■ What you need to do
Each line below should be quoted exactly, please.
··· Raw data ···
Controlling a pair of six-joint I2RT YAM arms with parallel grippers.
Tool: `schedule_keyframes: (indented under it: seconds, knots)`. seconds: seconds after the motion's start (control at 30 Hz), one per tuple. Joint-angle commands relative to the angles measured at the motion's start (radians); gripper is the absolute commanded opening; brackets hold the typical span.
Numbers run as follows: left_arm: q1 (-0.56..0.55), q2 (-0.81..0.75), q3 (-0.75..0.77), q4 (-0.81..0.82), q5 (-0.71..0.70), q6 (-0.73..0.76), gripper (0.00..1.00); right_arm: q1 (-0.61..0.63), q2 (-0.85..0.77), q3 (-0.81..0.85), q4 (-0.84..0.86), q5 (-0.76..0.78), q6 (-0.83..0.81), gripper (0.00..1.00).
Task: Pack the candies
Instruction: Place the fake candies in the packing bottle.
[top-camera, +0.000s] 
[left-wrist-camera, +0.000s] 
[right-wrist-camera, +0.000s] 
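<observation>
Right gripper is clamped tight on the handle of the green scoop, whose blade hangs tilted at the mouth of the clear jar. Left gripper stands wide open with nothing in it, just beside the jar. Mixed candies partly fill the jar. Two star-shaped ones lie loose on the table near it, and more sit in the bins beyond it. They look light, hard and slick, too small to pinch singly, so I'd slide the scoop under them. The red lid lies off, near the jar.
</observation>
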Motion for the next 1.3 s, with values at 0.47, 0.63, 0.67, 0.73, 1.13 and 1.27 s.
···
■ Solution to the exercise
Controlling a pair of six-joint I2RT YAM arms with parallel grippers.
Tool: `schedule_keyframes: (indented under it: seconds, knots)`. seconds: seconds after the motion's start (control at 30 Hz), one per tuple. Joint-angle commands relative to the angles measured at the motion's start (radians); gripper is the absolute commanded opening; brackets hold the typical span.
Numbers run as follows: left_arm: q1 (-0.56..0.55), q2 (-0.81..0.75), q3 (-0.75..0.77), q4 (-0.81..0.82), q5 (-0.71..0.70), q6 (-0.73..0.76), gripper (0.00..1.00); right_arm: q1 (-0.61..0.63), q2 (-0.85..0.77), q3 (-0.81..0.85), q4 (-0.84..0.86), q5 (-0.76..0.78), q6 (-0.83..0.81), gripper (0.00..1.00).
Task: Pack the candies
Instruction: Place the fake candies in the packing bottle.
[top-camera, +0.000s] 
[left-wrist-camera, +0.000s] 
[right-wrist-camera, +0.000s] 
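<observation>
Right gripper is clamped tight on the handle of the green scoop, whose blade hangs tilted at the mouth of the clear jar. Left gripper stands wide open with nothing in it, just beside the jar. Mixed candies partly fill the jar. Two star-shaped ones lie loose on the table near it, and more sit in the bins beyond it. They look light, hard and slick, too small to pinch singly, so I'd slide the scoop under them. The red lid lies off, near the jar.
</observation>
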Motion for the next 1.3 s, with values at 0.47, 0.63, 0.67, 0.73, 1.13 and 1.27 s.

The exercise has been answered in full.